*Directions for this task*.
If a line in the following entries contains the string "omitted", it counts toward the total; report only that total.

*Records for processing*.
········

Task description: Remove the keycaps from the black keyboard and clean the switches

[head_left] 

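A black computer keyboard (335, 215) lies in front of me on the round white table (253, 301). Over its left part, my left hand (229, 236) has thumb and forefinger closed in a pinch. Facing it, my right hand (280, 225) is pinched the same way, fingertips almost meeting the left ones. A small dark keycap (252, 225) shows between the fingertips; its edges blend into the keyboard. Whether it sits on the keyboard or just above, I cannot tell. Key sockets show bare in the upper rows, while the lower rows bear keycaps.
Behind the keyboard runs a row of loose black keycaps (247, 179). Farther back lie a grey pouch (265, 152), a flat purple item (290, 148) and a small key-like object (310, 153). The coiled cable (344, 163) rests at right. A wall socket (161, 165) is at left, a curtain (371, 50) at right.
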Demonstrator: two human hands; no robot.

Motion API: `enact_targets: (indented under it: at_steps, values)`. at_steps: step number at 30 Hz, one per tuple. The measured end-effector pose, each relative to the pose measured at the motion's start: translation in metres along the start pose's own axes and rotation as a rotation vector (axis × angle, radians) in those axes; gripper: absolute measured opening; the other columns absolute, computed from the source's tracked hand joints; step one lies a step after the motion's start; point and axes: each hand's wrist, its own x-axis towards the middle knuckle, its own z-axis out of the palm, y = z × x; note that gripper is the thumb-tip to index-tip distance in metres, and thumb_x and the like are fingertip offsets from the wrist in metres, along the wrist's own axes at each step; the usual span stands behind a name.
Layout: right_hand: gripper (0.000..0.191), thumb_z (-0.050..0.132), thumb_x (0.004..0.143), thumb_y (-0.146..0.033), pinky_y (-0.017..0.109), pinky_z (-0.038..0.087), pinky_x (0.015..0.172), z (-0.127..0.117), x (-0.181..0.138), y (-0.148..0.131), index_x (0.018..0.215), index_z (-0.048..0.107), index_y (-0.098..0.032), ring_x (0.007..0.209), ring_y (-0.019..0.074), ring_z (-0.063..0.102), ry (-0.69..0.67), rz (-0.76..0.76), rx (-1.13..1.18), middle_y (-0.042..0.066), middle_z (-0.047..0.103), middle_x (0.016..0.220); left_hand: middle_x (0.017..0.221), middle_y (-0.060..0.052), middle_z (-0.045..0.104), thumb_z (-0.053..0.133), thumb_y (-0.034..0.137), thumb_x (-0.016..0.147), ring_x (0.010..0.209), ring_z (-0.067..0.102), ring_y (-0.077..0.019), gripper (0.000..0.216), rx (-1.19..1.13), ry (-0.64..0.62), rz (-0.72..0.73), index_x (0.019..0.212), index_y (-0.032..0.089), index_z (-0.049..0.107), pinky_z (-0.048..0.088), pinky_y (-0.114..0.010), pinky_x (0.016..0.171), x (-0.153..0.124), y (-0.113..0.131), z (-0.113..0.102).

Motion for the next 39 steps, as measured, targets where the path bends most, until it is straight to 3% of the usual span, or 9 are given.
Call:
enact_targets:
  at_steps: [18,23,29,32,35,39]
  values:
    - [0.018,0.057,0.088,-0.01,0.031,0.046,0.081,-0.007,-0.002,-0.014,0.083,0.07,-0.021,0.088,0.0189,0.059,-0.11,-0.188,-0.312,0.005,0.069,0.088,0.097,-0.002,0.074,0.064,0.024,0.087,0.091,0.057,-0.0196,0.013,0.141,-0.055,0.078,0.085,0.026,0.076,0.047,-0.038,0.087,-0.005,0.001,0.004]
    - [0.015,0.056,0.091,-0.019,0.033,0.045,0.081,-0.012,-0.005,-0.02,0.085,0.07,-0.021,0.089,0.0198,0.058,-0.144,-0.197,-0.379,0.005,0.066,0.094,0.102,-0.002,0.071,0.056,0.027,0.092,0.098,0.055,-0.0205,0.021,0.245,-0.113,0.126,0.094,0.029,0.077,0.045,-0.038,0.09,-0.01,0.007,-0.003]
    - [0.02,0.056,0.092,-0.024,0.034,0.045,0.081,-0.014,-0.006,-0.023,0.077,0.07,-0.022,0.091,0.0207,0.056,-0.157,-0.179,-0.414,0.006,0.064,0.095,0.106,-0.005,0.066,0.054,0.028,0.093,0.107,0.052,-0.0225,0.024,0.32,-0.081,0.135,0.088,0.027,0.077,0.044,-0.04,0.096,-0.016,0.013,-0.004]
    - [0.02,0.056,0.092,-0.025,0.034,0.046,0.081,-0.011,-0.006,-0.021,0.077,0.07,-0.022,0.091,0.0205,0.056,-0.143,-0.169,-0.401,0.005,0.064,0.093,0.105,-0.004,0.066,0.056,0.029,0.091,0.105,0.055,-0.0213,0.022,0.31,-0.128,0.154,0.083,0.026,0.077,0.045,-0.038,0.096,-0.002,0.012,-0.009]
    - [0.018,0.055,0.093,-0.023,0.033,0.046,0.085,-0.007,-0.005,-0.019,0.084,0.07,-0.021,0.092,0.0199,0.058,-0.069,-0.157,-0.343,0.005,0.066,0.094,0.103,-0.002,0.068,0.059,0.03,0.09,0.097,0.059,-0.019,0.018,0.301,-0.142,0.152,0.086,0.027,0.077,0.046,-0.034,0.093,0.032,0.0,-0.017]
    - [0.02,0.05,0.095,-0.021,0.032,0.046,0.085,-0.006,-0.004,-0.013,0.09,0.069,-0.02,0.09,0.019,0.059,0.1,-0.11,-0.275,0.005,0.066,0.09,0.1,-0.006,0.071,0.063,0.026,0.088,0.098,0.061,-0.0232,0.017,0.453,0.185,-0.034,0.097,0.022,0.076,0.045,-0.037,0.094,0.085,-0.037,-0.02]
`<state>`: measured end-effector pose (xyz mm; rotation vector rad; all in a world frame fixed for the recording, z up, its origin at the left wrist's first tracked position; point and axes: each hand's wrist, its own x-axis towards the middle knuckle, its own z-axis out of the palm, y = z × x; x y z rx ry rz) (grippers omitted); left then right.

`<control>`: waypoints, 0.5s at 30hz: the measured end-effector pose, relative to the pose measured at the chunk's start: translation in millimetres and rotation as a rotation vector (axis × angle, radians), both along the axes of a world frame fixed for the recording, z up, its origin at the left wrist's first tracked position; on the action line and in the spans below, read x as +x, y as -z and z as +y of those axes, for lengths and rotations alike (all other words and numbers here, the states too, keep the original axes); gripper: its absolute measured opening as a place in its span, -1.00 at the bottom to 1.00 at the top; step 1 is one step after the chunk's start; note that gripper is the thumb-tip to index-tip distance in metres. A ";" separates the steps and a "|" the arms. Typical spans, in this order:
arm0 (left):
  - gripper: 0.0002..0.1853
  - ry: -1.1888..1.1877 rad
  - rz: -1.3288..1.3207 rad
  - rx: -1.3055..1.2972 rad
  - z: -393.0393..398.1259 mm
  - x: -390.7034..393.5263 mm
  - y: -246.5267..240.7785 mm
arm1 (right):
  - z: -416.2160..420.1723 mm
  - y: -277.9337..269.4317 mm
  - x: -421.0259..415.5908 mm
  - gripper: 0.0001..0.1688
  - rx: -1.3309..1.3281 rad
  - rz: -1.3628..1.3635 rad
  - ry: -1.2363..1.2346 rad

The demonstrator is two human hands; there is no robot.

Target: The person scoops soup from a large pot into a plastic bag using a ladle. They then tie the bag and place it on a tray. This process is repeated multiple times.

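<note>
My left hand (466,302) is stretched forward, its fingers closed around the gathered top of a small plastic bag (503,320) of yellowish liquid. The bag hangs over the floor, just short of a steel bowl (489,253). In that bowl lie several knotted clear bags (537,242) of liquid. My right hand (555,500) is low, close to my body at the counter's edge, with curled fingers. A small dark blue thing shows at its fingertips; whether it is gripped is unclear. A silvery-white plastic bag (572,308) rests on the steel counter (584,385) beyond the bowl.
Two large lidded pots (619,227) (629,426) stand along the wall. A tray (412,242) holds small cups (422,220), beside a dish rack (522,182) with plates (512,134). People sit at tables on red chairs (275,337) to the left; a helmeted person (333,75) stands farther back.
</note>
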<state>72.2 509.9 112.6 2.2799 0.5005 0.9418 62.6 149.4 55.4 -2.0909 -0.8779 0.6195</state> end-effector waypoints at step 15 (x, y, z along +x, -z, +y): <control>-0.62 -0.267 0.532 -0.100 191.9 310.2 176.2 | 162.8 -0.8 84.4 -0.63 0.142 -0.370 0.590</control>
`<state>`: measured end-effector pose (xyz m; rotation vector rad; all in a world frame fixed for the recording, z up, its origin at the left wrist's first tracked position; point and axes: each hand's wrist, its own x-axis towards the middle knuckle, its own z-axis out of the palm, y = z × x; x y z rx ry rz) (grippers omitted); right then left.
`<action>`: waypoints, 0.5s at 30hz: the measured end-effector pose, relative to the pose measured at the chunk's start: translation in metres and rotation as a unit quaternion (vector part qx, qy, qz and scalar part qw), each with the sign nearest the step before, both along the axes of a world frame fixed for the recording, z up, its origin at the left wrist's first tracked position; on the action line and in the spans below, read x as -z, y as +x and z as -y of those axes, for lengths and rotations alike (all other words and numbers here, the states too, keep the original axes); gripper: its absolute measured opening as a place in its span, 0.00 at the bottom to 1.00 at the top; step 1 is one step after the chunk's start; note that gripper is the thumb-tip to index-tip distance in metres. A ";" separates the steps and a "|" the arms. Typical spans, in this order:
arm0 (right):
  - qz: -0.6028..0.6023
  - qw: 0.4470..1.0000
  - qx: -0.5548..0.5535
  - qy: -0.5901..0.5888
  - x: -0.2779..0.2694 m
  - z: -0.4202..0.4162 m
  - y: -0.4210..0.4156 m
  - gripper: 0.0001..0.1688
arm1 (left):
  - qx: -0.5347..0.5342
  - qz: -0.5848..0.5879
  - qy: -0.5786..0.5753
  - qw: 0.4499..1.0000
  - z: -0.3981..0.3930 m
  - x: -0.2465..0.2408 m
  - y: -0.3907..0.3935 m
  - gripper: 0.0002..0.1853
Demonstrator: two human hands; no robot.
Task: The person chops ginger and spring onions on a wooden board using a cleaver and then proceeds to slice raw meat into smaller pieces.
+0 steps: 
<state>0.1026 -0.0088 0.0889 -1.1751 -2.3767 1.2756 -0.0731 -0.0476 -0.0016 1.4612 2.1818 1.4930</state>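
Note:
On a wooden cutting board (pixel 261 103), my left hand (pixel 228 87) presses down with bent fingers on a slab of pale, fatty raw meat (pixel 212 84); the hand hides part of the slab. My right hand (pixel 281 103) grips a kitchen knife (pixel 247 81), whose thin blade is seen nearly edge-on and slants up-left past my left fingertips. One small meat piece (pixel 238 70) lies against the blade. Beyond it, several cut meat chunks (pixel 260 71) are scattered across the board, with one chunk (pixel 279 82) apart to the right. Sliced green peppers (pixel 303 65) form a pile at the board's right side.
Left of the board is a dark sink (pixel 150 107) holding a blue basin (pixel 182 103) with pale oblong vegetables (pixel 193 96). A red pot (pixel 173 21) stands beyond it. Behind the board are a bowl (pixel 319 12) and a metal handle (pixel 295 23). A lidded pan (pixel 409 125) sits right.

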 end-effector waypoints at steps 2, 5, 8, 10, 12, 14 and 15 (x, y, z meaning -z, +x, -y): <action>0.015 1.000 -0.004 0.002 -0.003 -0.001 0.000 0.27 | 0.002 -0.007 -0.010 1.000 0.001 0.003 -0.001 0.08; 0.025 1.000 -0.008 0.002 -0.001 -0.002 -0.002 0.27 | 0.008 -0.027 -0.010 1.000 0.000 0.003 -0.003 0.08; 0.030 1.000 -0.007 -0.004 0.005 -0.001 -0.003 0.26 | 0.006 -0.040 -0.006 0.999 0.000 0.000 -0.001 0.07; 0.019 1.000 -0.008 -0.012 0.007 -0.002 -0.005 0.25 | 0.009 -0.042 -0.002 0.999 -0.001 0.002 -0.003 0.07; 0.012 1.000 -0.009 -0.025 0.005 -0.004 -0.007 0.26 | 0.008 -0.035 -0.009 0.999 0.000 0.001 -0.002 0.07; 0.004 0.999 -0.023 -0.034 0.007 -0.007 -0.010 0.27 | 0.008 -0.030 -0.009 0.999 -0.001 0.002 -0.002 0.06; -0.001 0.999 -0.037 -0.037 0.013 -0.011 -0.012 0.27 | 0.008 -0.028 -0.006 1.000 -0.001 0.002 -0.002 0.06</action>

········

*Exercise output*.
2